さて、私が仮にSCEの社長だとしたら、PS3関連事業について以下の案を検討する。

  1. 端末としてのPS3は、一般に販売しない。すべて、データセンターに置き、SCEが管理する。

  2. ユーザーが購入するのはハードウェアではなく、ハードウェアをリモートから利用する権利である。

  3. ユーザーが3万円支払うと、データセンターにPS3が1台確保され、それをリモートから いつでも利用することができる。あるいは、 月額利用料金制とし、10GFLOPSあたり100円/月 といったプランを選んだり、選択式や友達と共有を許す方式にしてもいいかもしれない。

  4. データセンター内には10Gbpsイーサネットが完備され、PS3同士を連結する。

  5. つまり、SCEはPS3をノードとしてもつ、1個のスーパーコンピューターを製作することになる。

  6. データセンターにはGyaoの数倍の能力をもつ回線を用意し、 世界全体にファイバーを張り巡らせてハイデフ映像を好きなだけ送信できる体制を整える。

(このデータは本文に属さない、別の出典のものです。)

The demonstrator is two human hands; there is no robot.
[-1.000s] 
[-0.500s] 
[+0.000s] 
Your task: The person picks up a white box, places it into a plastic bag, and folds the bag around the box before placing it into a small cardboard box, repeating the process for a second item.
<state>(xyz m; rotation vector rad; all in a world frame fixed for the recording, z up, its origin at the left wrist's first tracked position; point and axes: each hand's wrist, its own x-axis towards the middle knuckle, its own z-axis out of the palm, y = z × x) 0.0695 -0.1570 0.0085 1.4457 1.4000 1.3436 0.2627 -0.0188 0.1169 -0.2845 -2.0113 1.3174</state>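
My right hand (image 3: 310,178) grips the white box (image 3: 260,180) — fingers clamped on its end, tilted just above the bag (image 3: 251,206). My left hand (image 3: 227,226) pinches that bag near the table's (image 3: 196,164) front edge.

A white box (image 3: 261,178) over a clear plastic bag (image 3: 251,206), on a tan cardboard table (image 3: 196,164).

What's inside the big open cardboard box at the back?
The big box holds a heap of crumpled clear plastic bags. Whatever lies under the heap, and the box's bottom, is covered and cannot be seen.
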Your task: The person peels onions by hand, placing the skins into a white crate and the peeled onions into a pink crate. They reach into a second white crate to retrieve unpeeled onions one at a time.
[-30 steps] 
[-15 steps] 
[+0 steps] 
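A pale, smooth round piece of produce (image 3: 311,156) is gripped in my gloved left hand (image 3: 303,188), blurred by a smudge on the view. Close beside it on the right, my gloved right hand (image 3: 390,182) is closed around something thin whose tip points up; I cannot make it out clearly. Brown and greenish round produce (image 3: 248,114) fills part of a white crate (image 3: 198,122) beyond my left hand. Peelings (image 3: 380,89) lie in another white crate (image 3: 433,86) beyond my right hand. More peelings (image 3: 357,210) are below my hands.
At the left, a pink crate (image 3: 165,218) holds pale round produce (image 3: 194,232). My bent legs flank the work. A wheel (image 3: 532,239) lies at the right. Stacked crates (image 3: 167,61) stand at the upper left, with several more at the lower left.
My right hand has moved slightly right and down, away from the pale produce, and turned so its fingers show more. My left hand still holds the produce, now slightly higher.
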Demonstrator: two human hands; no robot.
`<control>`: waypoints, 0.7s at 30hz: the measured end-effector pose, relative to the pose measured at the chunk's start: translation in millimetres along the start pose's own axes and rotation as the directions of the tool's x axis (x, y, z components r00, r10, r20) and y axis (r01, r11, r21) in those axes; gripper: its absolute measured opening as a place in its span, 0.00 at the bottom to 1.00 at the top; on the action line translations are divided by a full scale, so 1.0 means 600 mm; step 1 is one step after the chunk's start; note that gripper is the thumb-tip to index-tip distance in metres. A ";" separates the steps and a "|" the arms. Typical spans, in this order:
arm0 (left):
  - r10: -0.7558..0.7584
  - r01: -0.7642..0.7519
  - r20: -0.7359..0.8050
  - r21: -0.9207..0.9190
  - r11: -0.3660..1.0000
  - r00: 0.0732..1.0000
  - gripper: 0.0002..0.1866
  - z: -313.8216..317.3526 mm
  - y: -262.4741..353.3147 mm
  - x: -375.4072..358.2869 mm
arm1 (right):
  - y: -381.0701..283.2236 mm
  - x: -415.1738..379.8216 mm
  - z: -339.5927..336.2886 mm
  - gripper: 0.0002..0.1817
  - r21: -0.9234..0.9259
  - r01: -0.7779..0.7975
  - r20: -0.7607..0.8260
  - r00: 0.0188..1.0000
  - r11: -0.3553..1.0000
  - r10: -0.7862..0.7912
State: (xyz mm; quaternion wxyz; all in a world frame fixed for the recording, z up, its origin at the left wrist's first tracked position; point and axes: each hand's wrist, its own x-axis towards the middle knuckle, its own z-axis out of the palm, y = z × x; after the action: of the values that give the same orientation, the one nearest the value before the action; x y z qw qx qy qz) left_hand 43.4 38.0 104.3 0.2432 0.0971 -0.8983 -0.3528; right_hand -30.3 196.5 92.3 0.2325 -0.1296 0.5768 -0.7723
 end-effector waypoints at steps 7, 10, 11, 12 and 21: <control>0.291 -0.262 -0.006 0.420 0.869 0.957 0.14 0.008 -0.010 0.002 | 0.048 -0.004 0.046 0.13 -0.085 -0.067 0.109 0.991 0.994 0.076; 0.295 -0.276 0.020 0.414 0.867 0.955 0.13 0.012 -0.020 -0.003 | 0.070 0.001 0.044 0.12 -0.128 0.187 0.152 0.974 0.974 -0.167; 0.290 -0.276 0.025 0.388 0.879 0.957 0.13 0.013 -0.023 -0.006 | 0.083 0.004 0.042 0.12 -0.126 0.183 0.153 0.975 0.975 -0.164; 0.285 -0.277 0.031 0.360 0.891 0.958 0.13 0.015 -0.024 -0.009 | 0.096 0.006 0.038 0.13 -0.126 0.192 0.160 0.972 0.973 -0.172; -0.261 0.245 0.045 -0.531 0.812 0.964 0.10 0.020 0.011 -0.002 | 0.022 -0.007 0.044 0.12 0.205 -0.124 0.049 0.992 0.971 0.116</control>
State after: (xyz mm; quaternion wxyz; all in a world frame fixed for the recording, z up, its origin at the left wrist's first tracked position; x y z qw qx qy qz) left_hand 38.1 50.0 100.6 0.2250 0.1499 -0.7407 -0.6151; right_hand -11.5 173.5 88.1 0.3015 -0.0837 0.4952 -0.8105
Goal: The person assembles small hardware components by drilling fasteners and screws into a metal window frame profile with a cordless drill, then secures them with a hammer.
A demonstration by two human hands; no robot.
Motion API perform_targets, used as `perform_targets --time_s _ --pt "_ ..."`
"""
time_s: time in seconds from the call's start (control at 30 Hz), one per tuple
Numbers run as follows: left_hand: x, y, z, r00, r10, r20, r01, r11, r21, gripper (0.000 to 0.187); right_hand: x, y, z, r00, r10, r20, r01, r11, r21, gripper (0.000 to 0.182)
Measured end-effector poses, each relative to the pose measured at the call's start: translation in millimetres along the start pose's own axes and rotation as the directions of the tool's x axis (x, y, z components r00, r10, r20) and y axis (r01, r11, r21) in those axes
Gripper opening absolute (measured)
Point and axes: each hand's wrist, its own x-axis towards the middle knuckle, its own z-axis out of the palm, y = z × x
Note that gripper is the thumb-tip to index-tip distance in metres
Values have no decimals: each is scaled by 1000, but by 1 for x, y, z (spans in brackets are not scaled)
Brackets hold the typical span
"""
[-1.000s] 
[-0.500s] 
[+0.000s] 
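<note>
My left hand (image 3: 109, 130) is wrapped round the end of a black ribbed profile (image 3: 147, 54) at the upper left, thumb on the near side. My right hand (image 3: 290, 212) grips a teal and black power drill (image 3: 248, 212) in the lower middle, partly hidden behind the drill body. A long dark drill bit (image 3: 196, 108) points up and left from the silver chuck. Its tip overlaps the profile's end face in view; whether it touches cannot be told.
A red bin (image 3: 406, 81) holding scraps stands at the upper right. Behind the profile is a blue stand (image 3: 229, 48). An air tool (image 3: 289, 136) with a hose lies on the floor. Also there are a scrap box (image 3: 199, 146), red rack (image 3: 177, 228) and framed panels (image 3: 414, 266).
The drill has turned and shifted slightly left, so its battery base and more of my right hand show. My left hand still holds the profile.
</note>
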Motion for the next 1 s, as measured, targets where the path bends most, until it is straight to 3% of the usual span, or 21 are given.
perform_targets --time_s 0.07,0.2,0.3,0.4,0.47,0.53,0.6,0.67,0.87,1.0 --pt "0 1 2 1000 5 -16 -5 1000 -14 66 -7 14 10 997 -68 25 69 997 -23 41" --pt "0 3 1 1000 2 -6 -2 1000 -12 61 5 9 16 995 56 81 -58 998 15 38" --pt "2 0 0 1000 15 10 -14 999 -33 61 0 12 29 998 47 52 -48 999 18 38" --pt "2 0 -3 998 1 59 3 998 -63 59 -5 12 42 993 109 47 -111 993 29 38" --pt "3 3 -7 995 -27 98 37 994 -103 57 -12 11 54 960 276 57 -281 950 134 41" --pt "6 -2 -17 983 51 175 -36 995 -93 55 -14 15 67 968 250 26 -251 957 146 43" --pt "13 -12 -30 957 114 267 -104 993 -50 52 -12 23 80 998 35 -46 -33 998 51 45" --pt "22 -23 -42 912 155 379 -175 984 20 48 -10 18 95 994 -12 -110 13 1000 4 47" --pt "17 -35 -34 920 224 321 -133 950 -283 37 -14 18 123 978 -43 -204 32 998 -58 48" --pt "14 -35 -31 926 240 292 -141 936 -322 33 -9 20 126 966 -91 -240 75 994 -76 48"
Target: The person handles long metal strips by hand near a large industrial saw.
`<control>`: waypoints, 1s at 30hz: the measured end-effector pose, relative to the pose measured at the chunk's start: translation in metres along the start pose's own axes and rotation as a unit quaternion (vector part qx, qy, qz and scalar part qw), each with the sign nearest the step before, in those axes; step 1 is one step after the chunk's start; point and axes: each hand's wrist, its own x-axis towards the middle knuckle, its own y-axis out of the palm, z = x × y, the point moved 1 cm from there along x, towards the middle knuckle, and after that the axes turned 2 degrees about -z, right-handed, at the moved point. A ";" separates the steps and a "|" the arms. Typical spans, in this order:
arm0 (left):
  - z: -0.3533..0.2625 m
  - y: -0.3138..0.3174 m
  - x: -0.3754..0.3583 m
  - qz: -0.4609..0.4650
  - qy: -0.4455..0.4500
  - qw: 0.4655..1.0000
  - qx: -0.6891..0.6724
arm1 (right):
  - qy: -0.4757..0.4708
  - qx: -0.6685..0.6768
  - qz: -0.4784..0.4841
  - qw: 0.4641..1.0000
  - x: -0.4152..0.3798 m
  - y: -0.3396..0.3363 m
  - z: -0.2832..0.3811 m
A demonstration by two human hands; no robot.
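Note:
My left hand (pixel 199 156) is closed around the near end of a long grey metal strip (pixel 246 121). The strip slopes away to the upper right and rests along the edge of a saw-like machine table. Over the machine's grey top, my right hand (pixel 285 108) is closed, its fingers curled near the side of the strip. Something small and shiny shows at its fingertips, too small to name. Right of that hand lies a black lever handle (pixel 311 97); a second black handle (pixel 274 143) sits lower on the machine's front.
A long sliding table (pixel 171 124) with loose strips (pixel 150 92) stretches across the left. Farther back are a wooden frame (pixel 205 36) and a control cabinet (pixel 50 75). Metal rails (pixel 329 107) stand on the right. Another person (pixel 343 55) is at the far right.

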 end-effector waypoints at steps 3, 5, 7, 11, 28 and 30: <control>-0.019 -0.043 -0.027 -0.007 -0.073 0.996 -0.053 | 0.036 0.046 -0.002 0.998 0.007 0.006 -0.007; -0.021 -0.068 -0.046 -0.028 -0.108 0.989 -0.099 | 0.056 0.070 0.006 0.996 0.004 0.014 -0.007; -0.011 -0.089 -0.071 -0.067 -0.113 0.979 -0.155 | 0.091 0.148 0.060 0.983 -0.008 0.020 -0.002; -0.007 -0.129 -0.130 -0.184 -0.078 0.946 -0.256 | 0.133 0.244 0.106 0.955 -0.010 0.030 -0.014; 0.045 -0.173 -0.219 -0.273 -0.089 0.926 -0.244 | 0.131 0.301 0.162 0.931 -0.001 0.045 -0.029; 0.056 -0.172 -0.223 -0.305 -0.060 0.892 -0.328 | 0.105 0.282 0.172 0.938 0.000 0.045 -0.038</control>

  7. データセンターの名称は当然、 PlayStationMatrix (PSM)である。

  8. データセンターに対して、SONYのハイデフテレビ、携帯電話、PSP、PS2、VAIOを通して、 いつでもワンタッチで接続でき、PS3が生成する映像を見たり操作ができるようにする。 PS3の映像をそのまま垂れ流し、PSPコントローラーの入力をそのままPS3に流し込む。

  9. SONYのビデオカメラからはワンタッチでPSMに対して映像を送ることができる。 PSMは世界中から集まってくる映像を処理する、世界全体に対するの映像プロセッサとして機能する。

  10. データセンターに置かれているPS3は、基本的にCPUとメモリと10GbEのNIC1個しか持っていない。 電源ユニットやHDDは共有するから不要。筐体、DVDユニット、DA変換器、 コントローラー、メモリカード、ファンは不要。丈夫に作る必要もないし、熱対策も、 端末のときより壊れやすくてもよい。いつでも交換できるから。防滴も、防塵も、耐衝撃も必要ない。 さらに筐体デザインも必要ない。おそらくグリッド構築専用の基盤デザインになり、 1チップあたりの構成コストは劇的に下がる。 流通コストもいらない。組み立ても最小限で済む。 ほかにもソフトウェアのディスクを製造する設備も必要なくなる。

  11. 電気がたくさん必要になるが、それははてなみたいに風でまかなう。 電源アダプターが電力を無駄にしなくなる。送電する距離が減るから効率が上がる。

  12. プロセッサの空き時間は、気象シミュレーションや流体シミュレーションに割当てて、 大学や自動車会社、検索エンジン企業、映画会社などに販売する。

  13. 「昼は仕事場からVAIO経由でPSMを使い、 通勤中はPSPからPSMを使い、夜はPS2やwiiからPSMを使う」というスタイルを確立させる。

  14. PS3用のLinuxディストリビューションを載せ、アプリ開発環境をユーザーに公開する。

  15. レスポンスを維持するため、世界の数カ所にデータセンターを分散配置する。 たとえば、30fpsはゆずれないとすると日本には2カ所必要。

  16. ローエンドゲームを遊ぶ場合は、1チップで複数アプリケーションをホストしコストダウンする。